In his first allegation, Petitioner contends that his sexual assault conviction violated his rights against double jeopardy. Prior to his December 2016 trial for sexual assault and assault/family violence, Petitioner had been indicted on one count of sexual assault in cause number 13-1177-CR and received a trial on that charge alone. (ECF No. 12-1). After the jury indicated they would not be able to render a verdict, the trial court granted Petitioner’s motion for mistrial. Id. Petitioner was then reindicted in the instant cause number, 16-0421-CR, for both sexual assault and assault/family violence and the previous indictment was dismissed. (ECF Nos. 10-3 at 34-36, 10-6 at 1).

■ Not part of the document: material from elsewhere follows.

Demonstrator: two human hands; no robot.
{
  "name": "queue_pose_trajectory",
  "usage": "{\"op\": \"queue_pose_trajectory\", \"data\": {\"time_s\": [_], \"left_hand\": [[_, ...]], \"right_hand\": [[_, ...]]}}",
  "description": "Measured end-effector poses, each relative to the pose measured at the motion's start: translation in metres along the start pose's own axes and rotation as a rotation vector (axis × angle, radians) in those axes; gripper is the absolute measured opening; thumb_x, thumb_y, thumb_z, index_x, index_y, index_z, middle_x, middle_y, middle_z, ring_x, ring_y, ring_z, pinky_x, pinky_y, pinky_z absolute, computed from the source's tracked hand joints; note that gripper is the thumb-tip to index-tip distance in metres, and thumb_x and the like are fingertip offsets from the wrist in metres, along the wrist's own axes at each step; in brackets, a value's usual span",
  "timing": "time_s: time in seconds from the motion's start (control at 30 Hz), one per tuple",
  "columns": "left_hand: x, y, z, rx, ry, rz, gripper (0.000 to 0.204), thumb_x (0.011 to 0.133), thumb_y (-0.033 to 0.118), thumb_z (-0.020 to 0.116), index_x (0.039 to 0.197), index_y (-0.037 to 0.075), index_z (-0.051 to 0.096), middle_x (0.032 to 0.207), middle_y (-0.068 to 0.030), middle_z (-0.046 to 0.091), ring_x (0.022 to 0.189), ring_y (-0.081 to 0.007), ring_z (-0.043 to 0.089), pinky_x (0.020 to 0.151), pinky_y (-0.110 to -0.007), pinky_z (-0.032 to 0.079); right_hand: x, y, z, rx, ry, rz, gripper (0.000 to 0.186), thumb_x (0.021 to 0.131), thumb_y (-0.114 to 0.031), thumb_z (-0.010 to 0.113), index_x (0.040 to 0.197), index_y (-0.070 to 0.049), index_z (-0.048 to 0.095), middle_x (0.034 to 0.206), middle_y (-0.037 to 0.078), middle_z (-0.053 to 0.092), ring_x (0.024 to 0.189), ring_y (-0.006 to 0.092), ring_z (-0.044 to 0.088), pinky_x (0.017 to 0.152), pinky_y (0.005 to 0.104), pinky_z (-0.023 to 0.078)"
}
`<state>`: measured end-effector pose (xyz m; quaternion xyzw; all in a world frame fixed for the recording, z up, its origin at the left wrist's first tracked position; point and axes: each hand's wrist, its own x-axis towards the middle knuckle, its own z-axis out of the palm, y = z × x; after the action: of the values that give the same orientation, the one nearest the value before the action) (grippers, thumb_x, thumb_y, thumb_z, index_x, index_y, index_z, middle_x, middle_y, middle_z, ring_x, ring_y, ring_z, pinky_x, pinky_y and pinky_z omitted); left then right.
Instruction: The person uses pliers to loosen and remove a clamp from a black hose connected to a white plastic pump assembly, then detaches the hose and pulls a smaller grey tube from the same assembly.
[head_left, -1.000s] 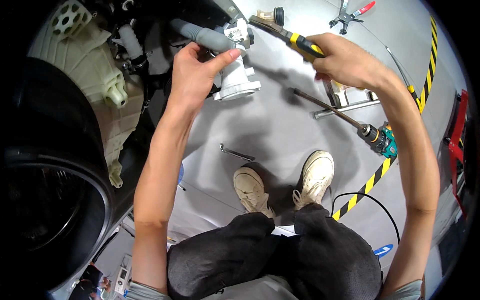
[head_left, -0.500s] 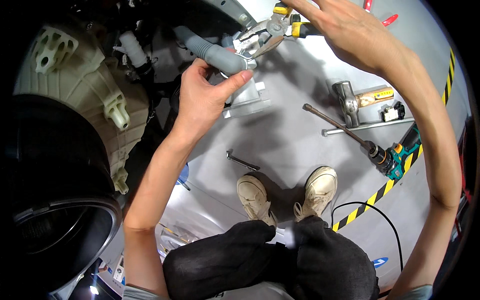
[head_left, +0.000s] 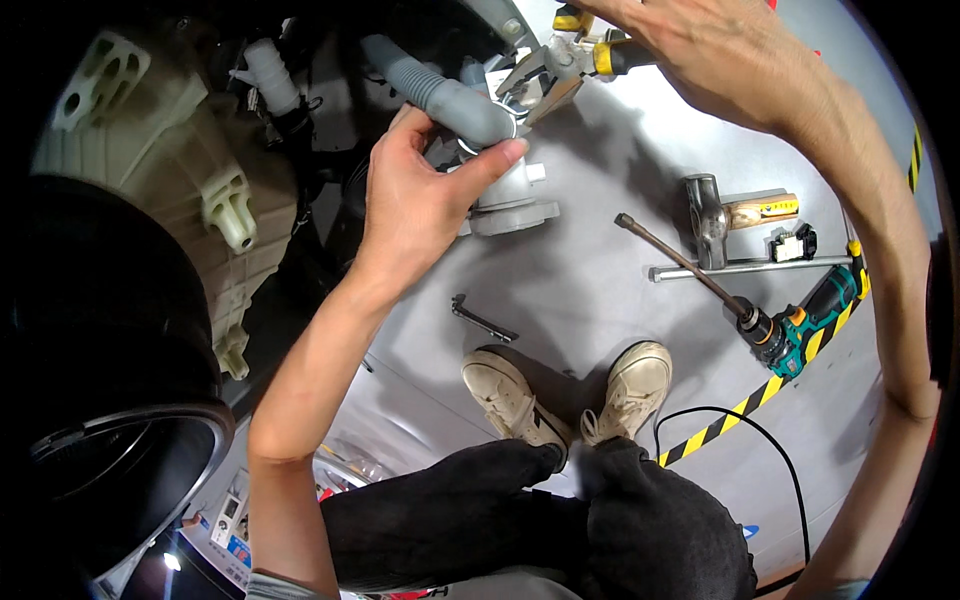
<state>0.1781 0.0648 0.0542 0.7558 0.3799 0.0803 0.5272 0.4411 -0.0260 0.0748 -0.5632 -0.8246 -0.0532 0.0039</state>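
My left hand [head_left: 415,205] has its thumb and fingers closed around the bend of a grey corrugated hose [head_left: 470,112]. The hose end sits at a white plastic fitting, and below it a round white cap [head_left: 515,217] shows. Around the hose end runs a thin wire clamp [head_left: 512,104]. In my right hand [head_left: 705,55] are pliers [head_left: 565,62] with yellow and black handles; the top edge of the picture cuts off part of the fingers. The pliers' jaws are beside the clamp; whether they grip it I cannot tell.
On the grey floor at right lie a hammer [head_left: 708,225], a metal rod [head_left: 740,268] and a teal power drill [head_left: 790,345] with a long bit. A small metal tool [head_left: 483,322] lies before my shoes. At left stand a cream plastic tub [head_left: 150,190] and a black drum-like part [head_left: 110,290].
The hose, my left hand and the pliers appear slightly lower and to the right, partly because the view shifted. The white cap now shows rounder. Both hands keep their hold.
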Motion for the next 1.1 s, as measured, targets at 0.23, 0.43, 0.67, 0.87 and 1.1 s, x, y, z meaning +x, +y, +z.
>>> {"op": "queue_pose_trajectory", "data": {"time_s": [0.23, 0.43, 0.67, 0.87, 1.1], "left_hand": [[0.002, 0.001, -0.003, -0.107, -0.024, -0.067, 0.056, 0.082, 0.008, 0.081, 0.131, -0.003, 0.059, 0.106, -0.0036, 0.068, 0.098, -0.0093, 0.061, 0.093, -0.025, 0.046], [0.005, 0.003, -0.005, -0.169, -0.069, -0.123, 0.056, 0.08, 0.006, 0.081, 0.131, -0.001, 0.06, 0.102, -0.0023, 0.068, 0.095, -0.0087, 0.061, 0.09, -0.026, 0.047], [0.005, 0.002, -0.006, -0.196, -0.081, -0.148, 0.049, 0.078, 0.015, 0.085, 0.122, 0.003, 0.068, 0.099, -0.0022, 0.068, 0.095, -0.0106, 0.061, 0.091, -0.029, 0.048], [0.007, 0.004, -0.009, -0.193, -0.09, -0.169, 0.051, 0.077, 0.014, 0.085, 0.124, 0.003, 0.066, 0.099, -0.0022, 0.068, 0.095, -0.0104, 0.061, 0.091, -0.029, 0.048], [0.009, 0.004, -0.012, -0.152, -0.143, -0.153, 0.057, 0.079, 0.005, 0.082, 0.132, 0.001, 0.06, 0.1, -0.0006, 0.067, 0.094, -0.0091, 0.061, 0.091, -0.027, 0.047]], "right_hand": [[0.002, 0.005, 0.012, -0.028, 0.18, -0.027, 0.04, 0.085, -0.014, 0.059, 0.123, -0.002, 0.053, 0.121, 0.017, 0.054, 0.122, 0.0335, 0.049, 0.115, 0.0529, 0.029], [0.0, 0.005, 0.03, 0.02, 0.145, -0.032, 0.047, 0.082, -0.018, 0.062, 0.124, 0.0, 0.052, 0.117, 0.019, 0.053, 0.117, 0.036, 0.05, 0.111, 0.0558, 0.032], [0.003, 0.012, 0.05, 0.161, 0.173, -0.105, 0.049, 0.074, -0.016, 0.067, 0.117, 0.003, 0.054, 0.105, 0.016, 0.054, 0.105, 0.0317, 0.052, 0.096, 0.043, 0.042], [0.011, 0.014, 0.061, 0.255, 0.167, -0.122, 0.035, 0.071, -0.015, 0.067, 0.101, -0.001, 0.056, 0.095, 0.015, 0.051, 0.092, 0.0314, 0.051, 0.084, 0.0412, 0.042], [0.015, 0.01, 0.069, 0.339, 0.124, -0.102, 0.028, 0.071, -0.014, 0.066, 0.094, -0.004, 0.054, 0.093, 0.015, 0.052, 0.089, 0.0331, 0.053, 0.081, 0.0421, 0.044]]}}
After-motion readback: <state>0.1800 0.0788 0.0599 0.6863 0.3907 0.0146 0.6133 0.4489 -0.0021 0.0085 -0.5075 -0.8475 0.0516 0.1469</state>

Petitioner contends that his reindictment and subsequent conviction on the sexual assault charge violates the Double Jeopardy Clause. The Double Jeopardy Clause provides that no person shall “be subject for the same

offense to be twice put in jeopardy of life or limb.” U.S. Const. Amend. V. Historically, “[t]he constitutional prohibition against ‘double jeopardy’ was designed to protect an individual from being subjected to the hazards of trial and possible conviction more than once for an alleged offense.” Green v. United States, 355 U.S. 184, 187 (1957). Thus, once a defendant has been placed in jeopardy in the first instance, the Double Jeopardy Clause protects against: (1) a second prosecution for the same offense after acquittal, (2) a second prosecution for the same offense after conviction, and (3) multiple punishments for the same offense. United States v. Dixon, 509 U.S. 688, 695-96 (1993). Here, Petitioner contends he was subjected to a second prosecution for the same offense. In this context, a defendant’s double jeopardy concerns arise “only after original jeopardy attaches and terminates.” United States v.